Si, du reste, des obstacles devaient se présenter sur ma route dans la carrière où j'étais entré, je dois dire que les encouragements ne m'ont pas manqué pour en triompher; j'en pourrais citer de bien imposants; au sein même de l'Académie des sciences morales et politiques, dont la compétence se trouvait pour moi si bien établie, la pensée de ce travail a rencontré d'éminents approbateurs dont le suffrage, en soutenant mes efforts, n'a pas peu contribué à amener la délicate entreprise à son terme.

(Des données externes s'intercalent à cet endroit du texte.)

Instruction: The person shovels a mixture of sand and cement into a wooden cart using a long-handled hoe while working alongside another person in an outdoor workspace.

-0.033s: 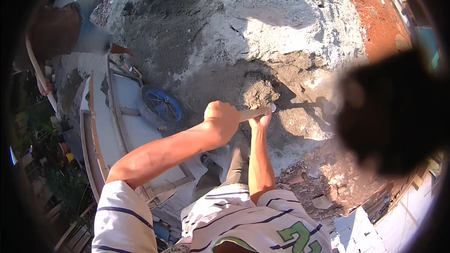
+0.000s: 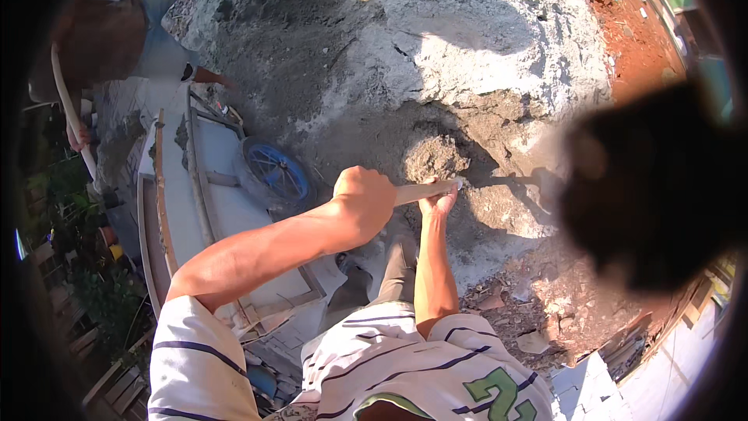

En résumé, dans l'homme et autour de l'homme, tout est mystère; il ne lui est donné de rien comprendre de l'origine et de l'essence même des choses; mais il observe les faits qui s'accomplissent sous ses yeux et il arrive ainsi à des principes, à des lois qui en expriment la succession et l'enchaînement. Voilà le domaine où paraît circonscrite son intelligence. Il n'en

est jamais sorti sans se perdre en de vaines divagations où s'évanouit la certitude, et qui reculent toujours les grandes solutions qu'il poursuit ; ces solutions, elles sont promises, je le crois fermement, à l'application complète et définitive de la méthode que j'essaye de mettre en pleine lumière; et j'ose affirmer qu'on ne saurait y arriver d'autre façon. Cet écrit devient ainsi comme une sorte de compromis entre la science du monde sensible et la science du monde immatériel, compromis duquel il résulte que celle-ci, bien qu'elle n'ait pas l'appui de la géométrie, peut devenir exacte comme l'autre; c'est là une thèse d'un immense intérêt et qui sera reprise après moi si j'ai été, en la traitant, trahi par l'insuffisance de mes efforts.

Je dirai, en terminant, que plus j'ai médité le sujet, plus il m'a semblé que j'étais dans la route de la vérité. Puisse le lecteur qui aura accordé son attention à la conception première sur laquelle repose le travail, et en aura suivi le développement, arriver, lui aussi, après mûr examen, à la même conclusion!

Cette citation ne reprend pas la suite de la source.